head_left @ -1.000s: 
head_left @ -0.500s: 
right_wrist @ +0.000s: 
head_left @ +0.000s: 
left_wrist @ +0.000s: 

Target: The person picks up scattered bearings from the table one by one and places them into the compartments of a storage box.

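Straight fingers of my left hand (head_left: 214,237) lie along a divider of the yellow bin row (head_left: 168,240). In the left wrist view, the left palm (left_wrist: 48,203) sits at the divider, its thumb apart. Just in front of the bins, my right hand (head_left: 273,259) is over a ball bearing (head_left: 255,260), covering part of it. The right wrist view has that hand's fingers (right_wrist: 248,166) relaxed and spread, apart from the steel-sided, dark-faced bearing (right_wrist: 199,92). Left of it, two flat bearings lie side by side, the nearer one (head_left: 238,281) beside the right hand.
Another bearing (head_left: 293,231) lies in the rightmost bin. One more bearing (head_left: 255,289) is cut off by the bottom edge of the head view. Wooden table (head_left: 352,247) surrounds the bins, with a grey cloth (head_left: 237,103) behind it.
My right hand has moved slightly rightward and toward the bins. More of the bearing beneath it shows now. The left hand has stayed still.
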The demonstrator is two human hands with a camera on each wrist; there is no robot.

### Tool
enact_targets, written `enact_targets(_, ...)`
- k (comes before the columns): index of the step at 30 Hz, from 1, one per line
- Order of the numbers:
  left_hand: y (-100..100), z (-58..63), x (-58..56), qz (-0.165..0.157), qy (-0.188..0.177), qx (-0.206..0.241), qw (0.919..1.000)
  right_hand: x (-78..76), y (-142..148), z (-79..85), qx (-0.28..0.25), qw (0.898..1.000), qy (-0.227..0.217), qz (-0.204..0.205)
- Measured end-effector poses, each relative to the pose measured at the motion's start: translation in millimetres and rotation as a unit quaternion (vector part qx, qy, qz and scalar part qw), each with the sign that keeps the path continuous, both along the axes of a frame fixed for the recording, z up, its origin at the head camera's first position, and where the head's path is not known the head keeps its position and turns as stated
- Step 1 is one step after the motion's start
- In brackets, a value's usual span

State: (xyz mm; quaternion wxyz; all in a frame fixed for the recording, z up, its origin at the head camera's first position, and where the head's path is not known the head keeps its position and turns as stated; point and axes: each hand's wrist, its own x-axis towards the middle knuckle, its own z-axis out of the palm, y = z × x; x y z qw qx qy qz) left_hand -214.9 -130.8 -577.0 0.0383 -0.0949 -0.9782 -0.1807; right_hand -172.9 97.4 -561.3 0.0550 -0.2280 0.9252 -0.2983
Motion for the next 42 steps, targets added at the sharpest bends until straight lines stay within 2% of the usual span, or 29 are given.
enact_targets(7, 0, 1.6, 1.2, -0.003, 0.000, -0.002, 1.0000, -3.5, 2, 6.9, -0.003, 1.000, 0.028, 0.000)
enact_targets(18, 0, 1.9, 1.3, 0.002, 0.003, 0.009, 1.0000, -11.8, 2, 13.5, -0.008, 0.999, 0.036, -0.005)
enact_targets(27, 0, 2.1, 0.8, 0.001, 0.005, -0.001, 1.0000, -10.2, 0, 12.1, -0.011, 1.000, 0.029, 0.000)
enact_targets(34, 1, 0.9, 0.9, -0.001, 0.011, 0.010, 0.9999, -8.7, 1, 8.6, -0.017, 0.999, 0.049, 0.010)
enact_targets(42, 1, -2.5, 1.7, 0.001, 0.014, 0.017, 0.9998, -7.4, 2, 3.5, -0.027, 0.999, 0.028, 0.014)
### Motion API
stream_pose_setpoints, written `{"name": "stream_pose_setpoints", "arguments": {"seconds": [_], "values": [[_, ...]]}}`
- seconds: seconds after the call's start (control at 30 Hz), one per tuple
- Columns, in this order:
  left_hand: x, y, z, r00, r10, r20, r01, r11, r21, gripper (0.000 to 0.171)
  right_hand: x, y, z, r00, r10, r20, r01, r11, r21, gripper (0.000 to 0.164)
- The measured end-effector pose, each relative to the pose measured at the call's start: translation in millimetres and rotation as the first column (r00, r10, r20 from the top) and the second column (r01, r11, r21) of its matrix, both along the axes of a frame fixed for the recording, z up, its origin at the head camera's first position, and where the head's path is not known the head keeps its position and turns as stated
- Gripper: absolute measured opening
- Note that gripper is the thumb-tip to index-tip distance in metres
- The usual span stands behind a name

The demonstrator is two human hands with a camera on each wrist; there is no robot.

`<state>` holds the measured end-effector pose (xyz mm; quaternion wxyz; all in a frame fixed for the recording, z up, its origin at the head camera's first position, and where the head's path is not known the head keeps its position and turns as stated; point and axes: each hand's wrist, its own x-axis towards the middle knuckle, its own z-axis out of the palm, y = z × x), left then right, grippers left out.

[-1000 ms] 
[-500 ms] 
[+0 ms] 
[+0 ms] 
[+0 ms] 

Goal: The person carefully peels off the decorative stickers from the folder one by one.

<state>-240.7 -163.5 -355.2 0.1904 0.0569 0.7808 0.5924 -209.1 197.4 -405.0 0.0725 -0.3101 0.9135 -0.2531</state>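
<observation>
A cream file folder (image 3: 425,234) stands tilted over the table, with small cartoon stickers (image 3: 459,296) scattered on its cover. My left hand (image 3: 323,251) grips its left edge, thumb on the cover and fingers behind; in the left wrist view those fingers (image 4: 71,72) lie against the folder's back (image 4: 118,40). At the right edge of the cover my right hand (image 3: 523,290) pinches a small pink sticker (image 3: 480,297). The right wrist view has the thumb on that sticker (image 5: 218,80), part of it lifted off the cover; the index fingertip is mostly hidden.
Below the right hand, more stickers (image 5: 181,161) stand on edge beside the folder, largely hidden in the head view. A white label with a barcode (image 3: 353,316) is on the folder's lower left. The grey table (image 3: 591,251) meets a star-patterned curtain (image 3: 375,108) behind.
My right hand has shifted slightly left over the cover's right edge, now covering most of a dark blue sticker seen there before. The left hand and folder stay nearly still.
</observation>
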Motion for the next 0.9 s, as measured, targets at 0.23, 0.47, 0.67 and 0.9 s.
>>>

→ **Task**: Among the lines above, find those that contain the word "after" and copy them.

→ **Result of the exercise**:
- Step 1 is one step after the motion's start
- seconds: seconds after the call's start (control at 30 Hz), one per tuple

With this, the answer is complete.